Теперь уже было ясно, что на будущее Кыштымов смотрит так же, как Романов, что особенно его волнует политика в деревне. Он тоже не одобрял те суровые меры, которые были приняты, чтобы заставить кулаков сдать хлеб, он считал, что зря спешат с планами Днепростроя, когда мужик требует прежде всего не электрического света, а самого обычного ситчика, простенькой мануфактуры, чтобы прикрыть наготу свою.
— Я вижу, что нас ничто не разделяет, — удивленно сказал Романов. — Но ведь у меня положение хуже, чем у вас: я — бывший меньшевик, а нашему брату не очень-то следует вмешиваться в нынешние партийные споры. Я жалею о своем недавнем выступлении, когда говорил о путях индустриального развития страны…
— Жалеете? — спросил Кыштымов. — Но почему? Все-таки хорошо, что ваш голос прозвучал на совещании. Таким выступлением гордиться можно…
— Ефремов очень недружелюбно ко мне относится, — сказал Романов. — Как на врага смотрит, Но ведь я — не вредитель какой-то. Я только не хотел, да и не мог скрыть свои взгляды.
— Вот это-то мне и понравилось, Аполлон Аполлонович, — решительно сказал Кыштымов. — Ефремов упрям, туп, он вбил себе в голову вздорные мысли и твердо стоит на своем. Такие, как он, заварили кашу, а расхлебывать ее нам придется… Я ничего от вас не хочу, ничего не требую. Но нужно, чтобы больше было культурных и понимающих людей на важных постах в экономике. Кто знает, может быть, к нашим трезвым голосам еще прислушаются, разумную критику учтут. Ефремов вас не любит? Ну что же, проживете как-нибудь и без его любви… Из-под его подчинения уйдете и, наверно, больше с ним встречаться не будете. В Госплане вас уже ждут, на днях вызовут к начальству. И ради бога, не отказывайтесь от работы, которую вам предложат.
— Стар я, болен…
— Но ведь не можете же вы сейчас уйти на покой? Разве легче вам читать лекции в институте? Ведь там скорее под вас подкопаются, разоблачать начнут, и мало ли какие еще ждут вас неприятности? Как это ни странно, но в Госплане вам будет спокойней…

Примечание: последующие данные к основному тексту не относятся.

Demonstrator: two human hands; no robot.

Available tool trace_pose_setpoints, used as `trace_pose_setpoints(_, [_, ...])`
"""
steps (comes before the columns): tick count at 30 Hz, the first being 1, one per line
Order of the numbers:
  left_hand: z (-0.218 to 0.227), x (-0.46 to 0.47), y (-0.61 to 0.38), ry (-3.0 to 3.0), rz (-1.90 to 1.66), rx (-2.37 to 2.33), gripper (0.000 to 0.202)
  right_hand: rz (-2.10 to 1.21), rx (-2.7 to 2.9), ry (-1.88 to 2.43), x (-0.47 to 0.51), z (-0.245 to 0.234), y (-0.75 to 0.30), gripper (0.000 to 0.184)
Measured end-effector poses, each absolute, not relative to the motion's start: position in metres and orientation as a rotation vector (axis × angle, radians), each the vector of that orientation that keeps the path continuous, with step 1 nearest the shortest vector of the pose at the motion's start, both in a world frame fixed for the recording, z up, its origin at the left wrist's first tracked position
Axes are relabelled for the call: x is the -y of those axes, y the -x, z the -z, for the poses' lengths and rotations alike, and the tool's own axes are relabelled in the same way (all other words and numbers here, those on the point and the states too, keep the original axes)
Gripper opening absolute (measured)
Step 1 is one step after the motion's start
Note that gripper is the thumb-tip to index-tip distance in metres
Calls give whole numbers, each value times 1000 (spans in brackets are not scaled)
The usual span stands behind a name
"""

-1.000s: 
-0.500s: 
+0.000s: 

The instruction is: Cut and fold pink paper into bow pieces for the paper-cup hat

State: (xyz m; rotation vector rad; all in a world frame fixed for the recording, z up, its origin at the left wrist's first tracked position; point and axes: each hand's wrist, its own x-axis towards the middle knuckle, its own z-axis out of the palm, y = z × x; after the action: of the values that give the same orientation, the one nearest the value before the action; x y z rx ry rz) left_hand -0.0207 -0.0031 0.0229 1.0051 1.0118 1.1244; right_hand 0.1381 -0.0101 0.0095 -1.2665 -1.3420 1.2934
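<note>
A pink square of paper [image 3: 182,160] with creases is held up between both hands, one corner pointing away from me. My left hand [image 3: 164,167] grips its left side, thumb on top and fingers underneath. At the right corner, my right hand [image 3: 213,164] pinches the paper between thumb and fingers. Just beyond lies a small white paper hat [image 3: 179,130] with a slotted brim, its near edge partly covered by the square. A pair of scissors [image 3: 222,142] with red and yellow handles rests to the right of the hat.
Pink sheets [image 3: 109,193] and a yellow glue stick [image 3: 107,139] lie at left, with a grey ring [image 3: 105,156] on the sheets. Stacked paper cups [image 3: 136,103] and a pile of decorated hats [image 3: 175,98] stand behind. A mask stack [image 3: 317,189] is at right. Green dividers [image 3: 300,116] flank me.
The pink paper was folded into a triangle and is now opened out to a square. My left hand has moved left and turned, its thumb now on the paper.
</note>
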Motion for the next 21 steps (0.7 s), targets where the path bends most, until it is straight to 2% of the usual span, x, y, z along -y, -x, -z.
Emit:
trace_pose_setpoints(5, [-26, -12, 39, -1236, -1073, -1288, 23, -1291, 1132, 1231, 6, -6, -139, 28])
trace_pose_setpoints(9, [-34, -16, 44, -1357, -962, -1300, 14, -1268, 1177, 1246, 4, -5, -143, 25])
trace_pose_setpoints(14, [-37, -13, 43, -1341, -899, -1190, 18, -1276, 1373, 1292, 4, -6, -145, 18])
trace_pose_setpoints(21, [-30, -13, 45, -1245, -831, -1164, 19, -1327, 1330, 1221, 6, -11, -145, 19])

Романов долго раздумывал и наконец согласился с ним.
— Только вы поймите, что в партийных спорах я не участник.
— Никто этого от вас и не требует. Вскоре сама жизнь опровергнет утопические планы, покажет их нереальность…
На перекрестке они наняли извозчика и молча доехали до гостиницы, где жил Романов.
— Ну а пока прощайте, желаю вам удачи, — сказал на прощание Кыштымов и протянул своему собеседнику большую костлявую руку.
На вокзале было много провожающих. Пассажиры суетились, спорили, разбирали вещи, разыскивали носильщиков, а Надеждин, положив на колени свою походную сумку, сидел в станционном буфете и пил пиво из тяжелой кружки, украшенной изображением двух скрещенных рук. Он никогда не брал с собою в дорогу еды — веселее было на больших станциях забежать в буфет, выпить рюмку водки, закусить студнем или соленым огурцом, а на коротких остановках купить кусок пирога или копченую рыбину.